Stored items from a collection:
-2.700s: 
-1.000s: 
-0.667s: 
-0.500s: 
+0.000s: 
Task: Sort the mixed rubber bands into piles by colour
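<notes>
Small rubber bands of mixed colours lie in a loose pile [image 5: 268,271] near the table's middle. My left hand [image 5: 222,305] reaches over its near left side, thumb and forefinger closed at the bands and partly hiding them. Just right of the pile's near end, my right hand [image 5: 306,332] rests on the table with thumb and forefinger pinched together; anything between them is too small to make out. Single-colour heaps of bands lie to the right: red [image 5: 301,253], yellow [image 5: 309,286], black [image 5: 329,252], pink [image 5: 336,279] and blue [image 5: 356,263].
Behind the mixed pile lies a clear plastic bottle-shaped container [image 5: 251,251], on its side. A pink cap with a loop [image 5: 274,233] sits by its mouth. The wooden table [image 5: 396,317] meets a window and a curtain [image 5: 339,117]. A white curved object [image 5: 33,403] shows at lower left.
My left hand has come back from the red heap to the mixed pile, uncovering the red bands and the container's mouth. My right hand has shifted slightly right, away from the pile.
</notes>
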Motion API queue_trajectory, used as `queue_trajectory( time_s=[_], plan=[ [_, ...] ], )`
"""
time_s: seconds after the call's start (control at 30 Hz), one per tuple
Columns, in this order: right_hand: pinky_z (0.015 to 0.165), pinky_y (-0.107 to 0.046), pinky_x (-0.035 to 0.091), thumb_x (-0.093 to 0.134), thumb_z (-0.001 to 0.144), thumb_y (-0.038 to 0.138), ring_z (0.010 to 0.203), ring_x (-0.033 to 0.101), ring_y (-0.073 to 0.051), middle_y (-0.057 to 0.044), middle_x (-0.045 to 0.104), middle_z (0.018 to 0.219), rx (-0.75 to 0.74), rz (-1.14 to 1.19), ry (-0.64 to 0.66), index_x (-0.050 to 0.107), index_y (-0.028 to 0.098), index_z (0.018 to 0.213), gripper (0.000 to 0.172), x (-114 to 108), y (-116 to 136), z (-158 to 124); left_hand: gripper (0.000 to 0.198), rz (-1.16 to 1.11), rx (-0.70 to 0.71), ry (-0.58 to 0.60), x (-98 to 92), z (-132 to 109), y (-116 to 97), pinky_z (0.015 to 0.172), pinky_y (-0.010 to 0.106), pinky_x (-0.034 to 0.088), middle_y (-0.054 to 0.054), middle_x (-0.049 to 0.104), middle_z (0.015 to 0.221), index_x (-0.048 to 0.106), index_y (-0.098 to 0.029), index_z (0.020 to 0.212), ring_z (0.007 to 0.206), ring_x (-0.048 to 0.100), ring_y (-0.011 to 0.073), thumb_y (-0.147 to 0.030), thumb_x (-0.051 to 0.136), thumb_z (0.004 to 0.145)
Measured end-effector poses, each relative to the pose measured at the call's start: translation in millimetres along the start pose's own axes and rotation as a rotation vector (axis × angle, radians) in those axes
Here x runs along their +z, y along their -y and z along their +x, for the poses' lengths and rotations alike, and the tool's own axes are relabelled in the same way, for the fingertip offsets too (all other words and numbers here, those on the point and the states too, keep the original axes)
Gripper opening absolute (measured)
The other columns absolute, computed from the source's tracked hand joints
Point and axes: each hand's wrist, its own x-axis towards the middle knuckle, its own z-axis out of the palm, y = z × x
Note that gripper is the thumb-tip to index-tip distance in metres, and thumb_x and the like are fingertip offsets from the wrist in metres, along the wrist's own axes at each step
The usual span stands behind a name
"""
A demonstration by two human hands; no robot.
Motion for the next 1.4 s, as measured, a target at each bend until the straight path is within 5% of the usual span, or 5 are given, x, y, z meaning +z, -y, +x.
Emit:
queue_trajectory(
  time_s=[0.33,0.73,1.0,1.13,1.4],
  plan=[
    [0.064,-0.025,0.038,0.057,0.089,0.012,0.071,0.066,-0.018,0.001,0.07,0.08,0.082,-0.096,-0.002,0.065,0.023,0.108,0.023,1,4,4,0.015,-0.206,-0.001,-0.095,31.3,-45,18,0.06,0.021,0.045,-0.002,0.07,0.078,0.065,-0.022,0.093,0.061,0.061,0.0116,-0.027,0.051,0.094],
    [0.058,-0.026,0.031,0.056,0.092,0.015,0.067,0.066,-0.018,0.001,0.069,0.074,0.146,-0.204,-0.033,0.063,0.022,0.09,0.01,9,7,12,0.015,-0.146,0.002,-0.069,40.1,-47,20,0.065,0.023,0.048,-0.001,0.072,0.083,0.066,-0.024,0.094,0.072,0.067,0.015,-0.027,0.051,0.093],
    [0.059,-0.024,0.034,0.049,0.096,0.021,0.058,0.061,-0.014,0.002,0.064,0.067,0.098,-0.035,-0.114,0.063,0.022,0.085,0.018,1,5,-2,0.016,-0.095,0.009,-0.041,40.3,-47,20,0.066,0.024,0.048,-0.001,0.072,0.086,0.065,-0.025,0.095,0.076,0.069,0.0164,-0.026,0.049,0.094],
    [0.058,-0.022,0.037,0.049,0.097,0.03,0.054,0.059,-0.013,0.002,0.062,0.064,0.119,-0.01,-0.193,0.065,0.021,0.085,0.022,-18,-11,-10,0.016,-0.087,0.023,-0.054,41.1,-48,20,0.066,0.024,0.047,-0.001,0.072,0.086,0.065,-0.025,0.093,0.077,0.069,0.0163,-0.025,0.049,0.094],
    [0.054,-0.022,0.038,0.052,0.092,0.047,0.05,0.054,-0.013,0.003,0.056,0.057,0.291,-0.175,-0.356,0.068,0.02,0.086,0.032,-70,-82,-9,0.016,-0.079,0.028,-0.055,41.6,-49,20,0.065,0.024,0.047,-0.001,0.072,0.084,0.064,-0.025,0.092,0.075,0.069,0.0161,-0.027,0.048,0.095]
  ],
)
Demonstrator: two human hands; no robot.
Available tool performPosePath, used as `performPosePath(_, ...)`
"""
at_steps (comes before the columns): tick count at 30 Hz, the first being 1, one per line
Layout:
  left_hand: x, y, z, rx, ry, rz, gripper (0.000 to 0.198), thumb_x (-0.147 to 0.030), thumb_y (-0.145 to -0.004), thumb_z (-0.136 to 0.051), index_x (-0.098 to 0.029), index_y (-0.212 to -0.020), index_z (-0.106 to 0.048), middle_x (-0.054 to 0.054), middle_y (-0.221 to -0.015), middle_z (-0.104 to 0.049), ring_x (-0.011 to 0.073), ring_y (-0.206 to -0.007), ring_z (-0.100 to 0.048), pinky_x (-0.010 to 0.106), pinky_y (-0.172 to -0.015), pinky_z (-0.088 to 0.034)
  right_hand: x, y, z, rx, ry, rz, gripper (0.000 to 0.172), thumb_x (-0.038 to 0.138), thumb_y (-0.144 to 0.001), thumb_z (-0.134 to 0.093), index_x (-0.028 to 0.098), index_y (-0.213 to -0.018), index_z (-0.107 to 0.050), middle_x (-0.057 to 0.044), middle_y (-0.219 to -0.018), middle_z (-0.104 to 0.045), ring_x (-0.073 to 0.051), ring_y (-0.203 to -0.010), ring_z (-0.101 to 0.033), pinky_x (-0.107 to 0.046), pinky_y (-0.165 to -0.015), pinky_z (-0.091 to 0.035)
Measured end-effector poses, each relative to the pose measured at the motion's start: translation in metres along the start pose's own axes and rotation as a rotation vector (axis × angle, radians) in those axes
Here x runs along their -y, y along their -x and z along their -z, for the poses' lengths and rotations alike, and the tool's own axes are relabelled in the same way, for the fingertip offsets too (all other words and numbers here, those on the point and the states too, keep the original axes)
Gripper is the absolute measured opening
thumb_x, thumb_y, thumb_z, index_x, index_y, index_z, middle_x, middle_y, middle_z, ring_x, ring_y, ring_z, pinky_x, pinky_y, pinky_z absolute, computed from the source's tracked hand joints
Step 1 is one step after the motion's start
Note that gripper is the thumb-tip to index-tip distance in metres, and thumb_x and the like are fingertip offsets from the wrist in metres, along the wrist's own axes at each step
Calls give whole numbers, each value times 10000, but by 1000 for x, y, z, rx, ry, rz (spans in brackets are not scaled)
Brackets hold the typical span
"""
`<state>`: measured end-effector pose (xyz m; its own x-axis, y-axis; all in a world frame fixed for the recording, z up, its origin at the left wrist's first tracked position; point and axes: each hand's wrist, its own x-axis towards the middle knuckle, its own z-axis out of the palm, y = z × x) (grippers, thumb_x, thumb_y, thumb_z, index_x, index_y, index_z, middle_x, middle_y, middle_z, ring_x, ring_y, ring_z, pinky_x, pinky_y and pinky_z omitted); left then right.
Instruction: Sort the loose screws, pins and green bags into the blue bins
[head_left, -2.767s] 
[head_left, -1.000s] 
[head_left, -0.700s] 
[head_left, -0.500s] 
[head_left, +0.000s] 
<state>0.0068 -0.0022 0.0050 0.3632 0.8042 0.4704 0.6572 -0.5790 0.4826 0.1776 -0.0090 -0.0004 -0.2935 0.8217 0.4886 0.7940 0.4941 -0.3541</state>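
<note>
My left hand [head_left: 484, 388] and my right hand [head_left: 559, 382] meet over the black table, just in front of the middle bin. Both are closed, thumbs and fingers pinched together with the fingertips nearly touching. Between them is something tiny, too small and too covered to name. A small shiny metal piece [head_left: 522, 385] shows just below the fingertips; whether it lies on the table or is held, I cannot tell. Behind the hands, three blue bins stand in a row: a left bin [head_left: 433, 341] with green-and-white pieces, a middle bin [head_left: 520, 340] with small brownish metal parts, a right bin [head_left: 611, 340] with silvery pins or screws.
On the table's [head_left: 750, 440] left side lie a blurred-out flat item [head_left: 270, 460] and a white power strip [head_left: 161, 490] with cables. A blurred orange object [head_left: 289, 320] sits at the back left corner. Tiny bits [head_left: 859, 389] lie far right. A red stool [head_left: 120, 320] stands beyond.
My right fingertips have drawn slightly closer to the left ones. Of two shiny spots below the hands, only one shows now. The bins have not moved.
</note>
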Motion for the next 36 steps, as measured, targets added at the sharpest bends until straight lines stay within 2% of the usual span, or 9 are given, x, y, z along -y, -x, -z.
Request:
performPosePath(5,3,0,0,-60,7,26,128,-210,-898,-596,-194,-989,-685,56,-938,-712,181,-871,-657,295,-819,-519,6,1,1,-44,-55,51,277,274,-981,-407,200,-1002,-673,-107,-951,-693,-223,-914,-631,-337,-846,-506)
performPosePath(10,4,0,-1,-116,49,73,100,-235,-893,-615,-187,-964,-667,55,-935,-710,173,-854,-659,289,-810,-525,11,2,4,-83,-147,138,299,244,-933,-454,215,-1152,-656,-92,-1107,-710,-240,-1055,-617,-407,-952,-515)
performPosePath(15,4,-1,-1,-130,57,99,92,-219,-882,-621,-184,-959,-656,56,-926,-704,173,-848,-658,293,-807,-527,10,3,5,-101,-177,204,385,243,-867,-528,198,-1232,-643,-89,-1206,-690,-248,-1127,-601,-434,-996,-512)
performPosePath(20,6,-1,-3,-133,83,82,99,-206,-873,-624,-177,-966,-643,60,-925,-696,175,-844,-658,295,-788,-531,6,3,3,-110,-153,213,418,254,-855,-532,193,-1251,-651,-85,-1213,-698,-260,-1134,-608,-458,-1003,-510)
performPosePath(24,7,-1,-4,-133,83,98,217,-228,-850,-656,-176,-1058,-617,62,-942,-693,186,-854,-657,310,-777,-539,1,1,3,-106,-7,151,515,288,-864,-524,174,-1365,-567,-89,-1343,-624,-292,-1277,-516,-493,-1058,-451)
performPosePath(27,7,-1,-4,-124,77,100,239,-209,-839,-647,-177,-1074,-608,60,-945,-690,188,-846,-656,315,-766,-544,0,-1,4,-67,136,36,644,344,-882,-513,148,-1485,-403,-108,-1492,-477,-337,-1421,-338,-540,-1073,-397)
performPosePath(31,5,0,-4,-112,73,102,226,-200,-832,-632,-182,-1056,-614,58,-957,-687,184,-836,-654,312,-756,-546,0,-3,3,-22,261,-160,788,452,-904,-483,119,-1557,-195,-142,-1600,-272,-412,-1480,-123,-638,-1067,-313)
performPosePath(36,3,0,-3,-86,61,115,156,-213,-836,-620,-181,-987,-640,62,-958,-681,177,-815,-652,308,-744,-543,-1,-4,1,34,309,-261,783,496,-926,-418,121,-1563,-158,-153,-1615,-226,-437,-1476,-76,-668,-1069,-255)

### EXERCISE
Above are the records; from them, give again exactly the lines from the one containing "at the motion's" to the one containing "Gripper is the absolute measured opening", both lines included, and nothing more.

### OUTPUT BELOW
Measured end-effector poses, each relative to the pose measured at the motion's start: translation in metres along the start pose's own axes and rotation as a rotation vector (axis × angle, radians) in those axes
Here x runs along their -y, y along their -x and z along their -z, for the poses' lengths and rotations alike, and the tool's own axes are relabelled in the same way, for the fingertip offsets too (all other words and numbers here, those on the point and the states too, keep the original axes)
Gripper is the absolute measured opening

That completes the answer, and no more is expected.